Exercise instructions:
Make an exact copy of the listing so that no picture is carried over.
____________________
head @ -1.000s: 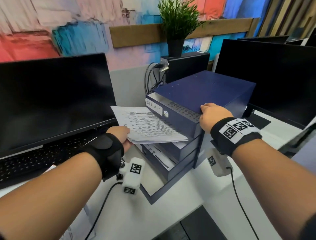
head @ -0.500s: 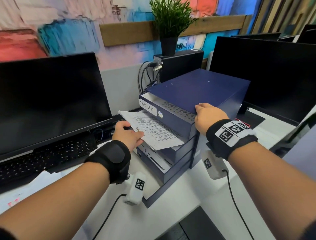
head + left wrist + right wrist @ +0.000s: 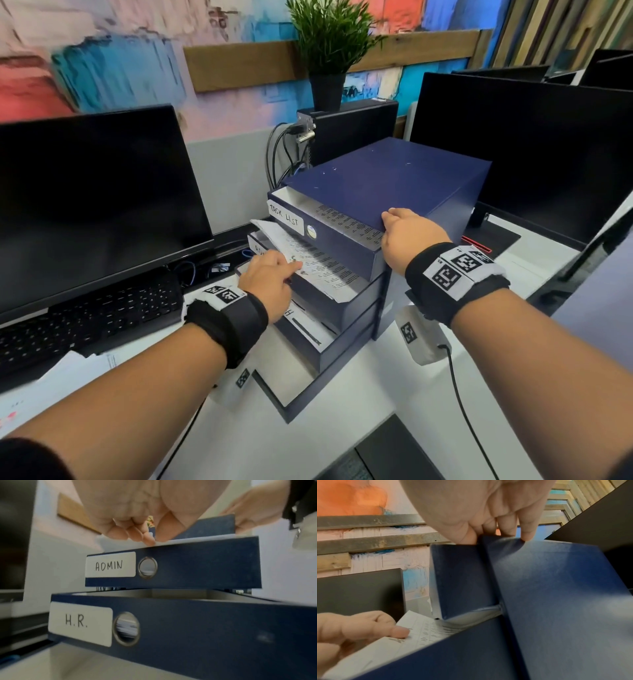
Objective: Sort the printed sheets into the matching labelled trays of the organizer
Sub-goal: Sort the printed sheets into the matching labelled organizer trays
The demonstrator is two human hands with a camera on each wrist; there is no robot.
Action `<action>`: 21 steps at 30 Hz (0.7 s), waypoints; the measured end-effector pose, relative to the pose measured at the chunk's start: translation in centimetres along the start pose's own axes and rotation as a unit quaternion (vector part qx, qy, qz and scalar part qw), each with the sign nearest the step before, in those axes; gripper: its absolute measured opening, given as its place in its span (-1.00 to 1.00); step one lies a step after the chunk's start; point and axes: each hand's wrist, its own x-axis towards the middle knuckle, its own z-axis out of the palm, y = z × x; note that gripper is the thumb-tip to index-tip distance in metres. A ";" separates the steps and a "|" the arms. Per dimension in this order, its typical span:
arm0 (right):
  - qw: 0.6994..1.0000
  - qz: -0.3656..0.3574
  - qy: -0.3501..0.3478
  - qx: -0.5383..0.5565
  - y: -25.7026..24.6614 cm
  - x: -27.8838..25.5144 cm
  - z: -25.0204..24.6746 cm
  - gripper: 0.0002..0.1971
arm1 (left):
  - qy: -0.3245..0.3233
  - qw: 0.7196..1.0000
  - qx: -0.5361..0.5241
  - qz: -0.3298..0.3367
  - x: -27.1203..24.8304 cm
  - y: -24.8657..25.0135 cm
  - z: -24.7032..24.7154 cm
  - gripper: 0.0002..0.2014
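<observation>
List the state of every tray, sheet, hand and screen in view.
TASK LIST tray, slid partly out.
ADMIN tray, slid out.
H.R. tray, slid out, papers inside.
printed sheet, lying across ADMIN tray, corner overhanging.
left hand, pinching printed sheet.
right hand, gripping organizer top corner.
left monitor, screen dark.

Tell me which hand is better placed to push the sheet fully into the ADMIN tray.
The left hand. It holds the sheet, which lies partly in the ADMIN tray. The right hand grips the organizer at its corner, likely steadying it.
</observation>
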 end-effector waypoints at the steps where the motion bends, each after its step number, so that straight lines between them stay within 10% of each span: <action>1: 1.000 -0.001 0.001 -0.001 0.0 0.0 0.0 -0.56 | 0.000 0.999 0.049 0.009 0.1 0.0 0.1 -0.43; 21: 1.000 0.012 -0.014 -0.002 -0.8 -0.7 -1.0 -0.58 | -0.086 0.969 0.229 0.046 0.1 0.0 -0.2 -0.22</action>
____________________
Answer to this problem:
head @ -1.000s: 
head @ -0.500s: 
head + left wrist + right wrist @ +0.000s: 
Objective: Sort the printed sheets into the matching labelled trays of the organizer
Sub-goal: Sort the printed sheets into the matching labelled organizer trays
The demonstrator is two human hands with a camera on each wrist; there is no robot.
Action `<action>`: 21 steps at 30 Hz (0.7 s), waypoints; the measured end-effector pose, relative to the pose measured at the chunk's start: translation in centimetres along the start pose's own axes and rotation as a unit quaternion (vector part qx, qy, qz and scalar part qw), each with the sign nearest the step before, in those axes; gripper: its absolute measured opening, given as its place in its span (-1.00 to 1.00); step one lies a step after the chunk's start; point and axes: each hand's wrist, its own x-axis towards the middle knuckle, its own z-axis out of the palm, y = z × x; note that gripper is the thumb-tip to index-tip distance in metres. A ";" separates the steps and a "|" the arms. Per dimension in this order, its typical span:
arm0 (right):
  - qw: 0.6994..1.0000
  - qz: -0.3656..0.3574
  - qy: -0.3501..0.3478
  - qx: -0.5383..0.5565
  - y: -25.7026..24.6614 cm
  - x: -27.8838..25.5144 cm
  - z: -25.0204..24.6746 cm
  - gripper: 0.0002..0.1971
arm1 (left):
  - qy: -0.3245..0.3233
  - qw: 0.7196..1.0000
  - qx: -0.5361..0.5241
  - qz: -0.3298..0.3367
  - x: -27.1203..24.8304 cm
  - y: -24.8657..25.0135 cm
  - z: -24.7032..24.7154 cm
  - gripper: 0.0002..0.2014
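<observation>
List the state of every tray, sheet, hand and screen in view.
TASK LIST tray, slid partly out.
ADMIN tray, slid out.
H.R. tray, slid out, papers inside.
printed sheet, lying across ADMIN tray, corner overhanging.
left hand, pinching printed sheet.
right hand, gripping organizer top corner.
left monitor, screen dark.

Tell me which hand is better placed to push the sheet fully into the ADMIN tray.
The left hand. It holds the sheet, which lies partly in the ADMIN tray. The right hand grips the organizer at its corner, likely steadying it.
</observation>
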 end-effector waypoints at the steps where the motion bends, each after its step number, so that straight lines between them stay within 10% of each span: <action>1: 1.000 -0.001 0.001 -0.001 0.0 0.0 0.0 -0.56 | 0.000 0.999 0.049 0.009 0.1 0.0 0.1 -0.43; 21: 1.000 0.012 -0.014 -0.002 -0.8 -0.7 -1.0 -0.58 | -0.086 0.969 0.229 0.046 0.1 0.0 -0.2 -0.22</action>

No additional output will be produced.